Police say sharing photos on social media could tip off suspect

They urge residents to lock doors, leave outdoor lights on and stay inside

Three officers were killed, and two suffered non-life-threatening injuries, police say

The suspect is Justin Bourque; police release photo of armed man in fatigues

CNN  — 

For a Canadian city once called the country’s most polite, it was a shocking scene.

SWAT teams swarmed neighborhoods and surrounded buildings Thursday. Authorities shut down schools. Police warned residents to stay inside and lock their doors.

But more than a day after a gunman killed three police officers and wounded two others in the Canadian city of Moncton, New Brunswick, investigators hadn’t found the suspect.

Catching him remains the “No. 1 priority,” Royal Canadian Mounted Police Cpl.
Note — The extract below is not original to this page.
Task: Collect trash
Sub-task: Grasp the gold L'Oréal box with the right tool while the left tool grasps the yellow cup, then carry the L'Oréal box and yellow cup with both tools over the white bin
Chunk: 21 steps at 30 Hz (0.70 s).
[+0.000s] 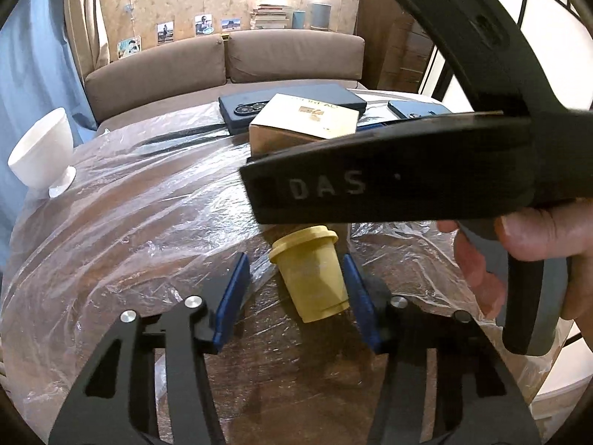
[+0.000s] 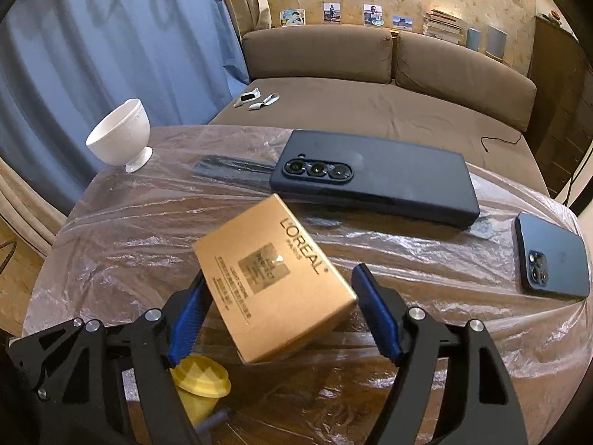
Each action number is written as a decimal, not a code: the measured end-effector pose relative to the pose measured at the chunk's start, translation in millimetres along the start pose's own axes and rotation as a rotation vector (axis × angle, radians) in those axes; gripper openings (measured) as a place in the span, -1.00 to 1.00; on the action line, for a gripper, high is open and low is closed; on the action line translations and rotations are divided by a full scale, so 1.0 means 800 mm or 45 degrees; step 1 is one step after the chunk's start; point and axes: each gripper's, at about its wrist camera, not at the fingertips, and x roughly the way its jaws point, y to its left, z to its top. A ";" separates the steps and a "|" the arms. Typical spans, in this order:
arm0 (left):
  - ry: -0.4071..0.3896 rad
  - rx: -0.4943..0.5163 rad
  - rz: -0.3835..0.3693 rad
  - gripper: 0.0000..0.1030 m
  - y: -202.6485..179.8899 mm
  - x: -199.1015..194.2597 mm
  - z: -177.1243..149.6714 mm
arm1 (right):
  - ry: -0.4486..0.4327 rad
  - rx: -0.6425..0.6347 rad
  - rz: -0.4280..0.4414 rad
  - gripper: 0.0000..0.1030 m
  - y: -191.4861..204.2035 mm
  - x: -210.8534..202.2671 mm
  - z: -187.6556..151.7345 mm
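A small yellow lidded cup (image 1: 315, 282) lies tilted on the plastic-covered table (image 1: 129, 222), between the blue pads of my left gripper (image 1: 296, 263). The right pad (image 1: 361, 304) touches the cup, while a gap shows at the left pad (image 1: 231, 300). My right gripper (image 2: 280, 274) is shut on a gold L'Oréal box (image 2: 274, 278), which sits tilted with both pads against its sides. The same box (image 1: 304, 122) shows behind the right gripper's black body (image 1: 389, 185), held by a hand (image 1: 537, 237). The cup (image 2: 202, 374) shows at the lower left of the right wrist view.
A white footed cup (image 2: 120, 137) stands at the table's far left edge. A dark folding phone (image 2: 374, 181) lies behind the box and a second phone (image 2: 552, 256) at the right edge. A brown sofa (image 2: 370, 96) is beyond the table.
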 end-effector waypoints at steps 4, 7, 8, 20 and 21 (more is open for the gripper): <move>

Chantal Farrah told reporters Thursday afternoon.

Police posted to social media a photograph of a man dressed in fatigues, carrying what appeared to be a rifle.

She asked residents not to share any photos of police activity.

“All the operations that you see unfolding in your neighborhood, do not take photos of that, do not put photos on social media, and that’s going to help us resolve this,” she said.

On Wednesday evening, police say a man dressed in fatigues and carrying a rifle went on a rampage, killing three police officers and wounding two others.

Police say the suspect is 24-year-old Justin Bourque of Moncton.

On Thursday morning, police spotted Bourque at least three times in the area, but did not catch him, New Brunswick Royal Canadian Mounted Police Superintendent Marlene Snowman said.

The search for the suspect continues, and Snowman asked residents to stay indoors and remain calm.

The victims were all officers of the RCMP, said Roger Brown, the commander for the New Brunswick RCMP.

“This is perhaps the darkest day in the history of RCMP New Brunswick,” he said.

Authorities have not released the names of the officers killed, saying they are waiting for all family members to be notified.

Police don’t know – or haven’t disclosed – what prompted the attacks.

Police leaders appeared emotional as they conveyed the few details they had to reporters.

“As you can imagine, this is working through your worst nightmare,” Brown said.

Last social media post?

A Facebook page purported to belong to Bourque has many posts with pro-gun photos and a few anti-police memes.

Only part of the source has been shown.